* WHAT TO WORK ON
Repeat every line that appears below, with nothing altered.

--- START ---

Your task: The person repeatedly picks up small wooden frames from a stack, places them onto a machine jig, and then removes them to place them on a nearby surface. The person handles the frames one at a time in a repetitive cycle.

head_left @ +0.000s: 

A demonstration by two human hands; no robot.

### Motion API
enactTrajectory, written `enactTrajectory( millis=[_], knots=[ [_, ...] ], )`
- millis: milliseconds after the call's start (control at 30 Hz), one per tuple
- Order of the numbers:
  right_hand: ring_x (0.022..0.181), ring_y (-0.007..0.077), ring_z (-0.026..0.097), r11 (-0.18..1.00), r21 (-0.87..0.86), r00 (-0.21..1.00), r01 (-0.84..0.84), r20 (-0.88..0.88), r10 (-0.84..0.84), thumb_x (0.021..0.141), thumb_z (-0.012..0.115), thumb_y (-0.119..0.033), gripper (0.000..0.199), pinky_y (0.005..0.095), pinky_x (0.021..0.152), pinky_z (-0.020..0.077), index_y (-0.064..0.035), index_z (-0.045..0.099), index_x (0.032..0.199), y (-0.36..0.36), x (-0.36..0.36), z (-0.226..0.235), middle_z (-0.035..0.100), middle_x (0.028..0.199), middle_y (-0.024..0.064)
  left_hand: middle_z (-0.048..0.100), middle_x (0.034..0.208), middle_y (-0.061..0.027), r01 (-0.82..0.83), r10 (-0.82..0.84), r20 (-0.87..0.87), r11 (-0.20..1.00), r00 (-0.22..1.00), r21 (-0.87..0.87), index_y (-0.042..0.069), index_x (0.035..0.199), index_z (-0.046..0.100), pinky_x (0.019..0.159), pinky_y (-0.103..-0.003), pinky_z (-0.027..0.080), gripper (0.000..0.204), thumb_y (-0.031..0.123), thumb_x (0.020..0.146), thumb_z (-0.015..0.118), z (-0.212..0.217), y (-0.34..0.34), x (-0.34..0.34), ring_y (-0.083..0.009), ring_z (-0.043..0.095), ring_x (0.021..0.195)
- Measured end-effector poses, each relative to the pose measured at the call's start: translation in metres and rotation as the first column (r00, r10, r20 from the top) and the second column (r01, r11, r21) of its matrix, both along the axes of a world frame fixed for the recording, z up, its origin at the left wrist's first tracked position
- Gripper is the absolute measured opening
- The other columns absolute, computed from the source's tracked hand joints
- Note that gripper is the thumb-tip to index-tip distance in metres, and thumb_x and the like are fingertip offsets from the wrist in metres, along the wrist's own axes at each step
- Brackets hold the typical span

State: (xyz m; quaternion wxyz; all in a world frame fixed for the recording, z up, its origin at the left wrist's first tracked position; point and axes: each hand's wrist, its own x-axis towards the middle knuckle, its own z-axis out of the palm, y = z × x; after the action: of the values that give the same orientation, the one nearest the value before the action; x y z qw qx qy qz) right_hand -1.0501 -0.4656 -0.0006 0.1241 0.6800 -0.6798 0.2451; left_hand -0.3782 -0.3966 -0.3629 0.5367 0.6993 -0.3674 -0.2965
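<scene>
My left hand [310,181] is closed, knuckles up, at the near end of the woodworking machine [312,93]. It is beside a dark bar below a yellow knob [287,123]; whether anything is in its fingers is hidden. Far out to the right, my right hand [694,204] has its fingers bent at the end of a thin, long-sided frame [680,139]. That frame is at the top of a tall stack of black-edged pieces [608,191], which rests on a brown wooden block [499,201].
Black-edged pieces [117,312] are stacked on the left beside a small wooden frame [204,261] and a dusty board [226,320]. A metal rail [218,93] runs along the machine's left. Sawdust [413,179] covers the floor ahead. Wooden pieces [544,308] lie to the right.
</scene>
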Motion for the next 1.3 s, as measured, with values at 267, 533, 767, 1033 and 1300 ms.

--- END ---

* ANSWER TO THIS TASK
Your task: The person repeatedly picks up small wooden frames from a stack, places them onto a machine jig, and then removes them to place them on a nearby surface. The person handles the frames one at a time in a repetitive cycle.

head_left @ +0.000s: 

A demonstration by two human hands; no robot.

### Motion API
enactTrajectory, written `enactTrajectory( millis=[_], knots=[ [_, ...] ], )`
- millis: milliseconds after the call's start (control at 30 Hz), one per tuple
- Order of the numbers:
  right_hand: ring_x (0.022..0.181), ring_y (-0.007..0.077), ring_z (-0.026..0.097), r11 (-0.18..1.00), r21 (-0.87..0.86), r00 (-0.21..1.00), r01 (-0.84..0.84), r20 (-0.88..0.88), r10 (-0.84..0.84), thumb_x (0.021..0.141), thumb_z (-0.012..0.115), thumb_y (-0.119..0.033), gripper (0.000..0.199), pinky_y (0.005..0.095), pinky_x (0.021..0.152), pinky_z (-0.020..0.077), index_y (-0.064..0.035), index_z (-0.045..0.099), index_x (0.032..0.199), y (-0.36..0.36), x (-0.36..0.36), z (-0.226..0.235), middle_z (-0.035..0.100), middle_x (0.028..0.199), middle_y (-0.024..0.064)
  left_hand: middle_z (-0.048..0.100), middle_x (0.034..0.208), middle_y (-0.061..0.027), r01 (-0.82..0.83), r10 (-0.82..0.84), r20 (-0.87..0.87), r11 (-0.20..1.00), r00 (-0.22..1.00), r21 (-0.87..0.87), index_y (-0.042..0.069), index_x (0.035..0.199), index_z (-0.046..0.100), pinky_x (0.019..0.159), pinky_y (-0.103..-0.003), pinky_z (-0.027..0.080), gripper (0.000..0.204), thumb_y (-0.031..0.123), thumb_x (0.020..0.146), thumb_z (-0.015..0.118), z (-0.212..0.217), y (-0.34..0.34), x (-0.34..0.34), ring_y (-0.083..0.009), ring_z (-0.043..0.095), ring_x (0.021..0.195)
- Measured end-effector poses, each relative to the pose measured at the call's start: translation in metres and rotation as the first column (r00, r10, r20 from the top) and the second column (r01, r11, r21) of its matrix, both along the axes of a world frame fixed for the recording, z up, its origin at the left wrist's first tracked position
- Gripper is the absolute measured opening
- The other columns absolute, computed from the source's tracked hand joints
- Note that gripper is the thumb-tip to index-tip distance in metres, and thumb_x and the like are fingertip offsets from the wrist in metres, along the wrist's own axes at each step
- Brackets hold the typical span

State: (xyz m; quaternion wxyz; all in a world frame fixed for the recording, z up, its origin at the left wrist's first tracked position; point and axes: each hand's wrist, its own x-axis towards the middle knuckle, its own z-axis out of the palm, y = z × x; after the action: of the values that give the same orientation, the one nearest the value before the action; x y z qw qx qy qz) right_hand -1.0501 -0.4656 -0.0006 0.1241 0.6800 -0.6798 0.2451; left_hand -0.3782 -0.3966 -0.3629 0.5367 0.6993 -0.3674 -0.2965
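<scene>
My left hand [310,181] is closed, knuckles up, at the near end of the woodworking machine [312,93]. It is beside a dark bar below a yellow knob [287,123]; whether anything is in its fingers is hidden. Far out to the right, my right hand [694,204] has its fingers bent at the end of a thin, long-sided frame [680,139]. That frame is at the top of a tall stack of black-edged pieces [608,191], which rests on a brown wooden block [499,201].
Black-edged pieces [117,312] are stacked on the left beside a small wooden frame [204,261] and a dusty board [226,320]. A metal rail [218,93] runs along the machine's left. Sawdust [413,179] covers the floor ahead. Wooden pieces [544,308] lie to the right.
</scene>
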Motion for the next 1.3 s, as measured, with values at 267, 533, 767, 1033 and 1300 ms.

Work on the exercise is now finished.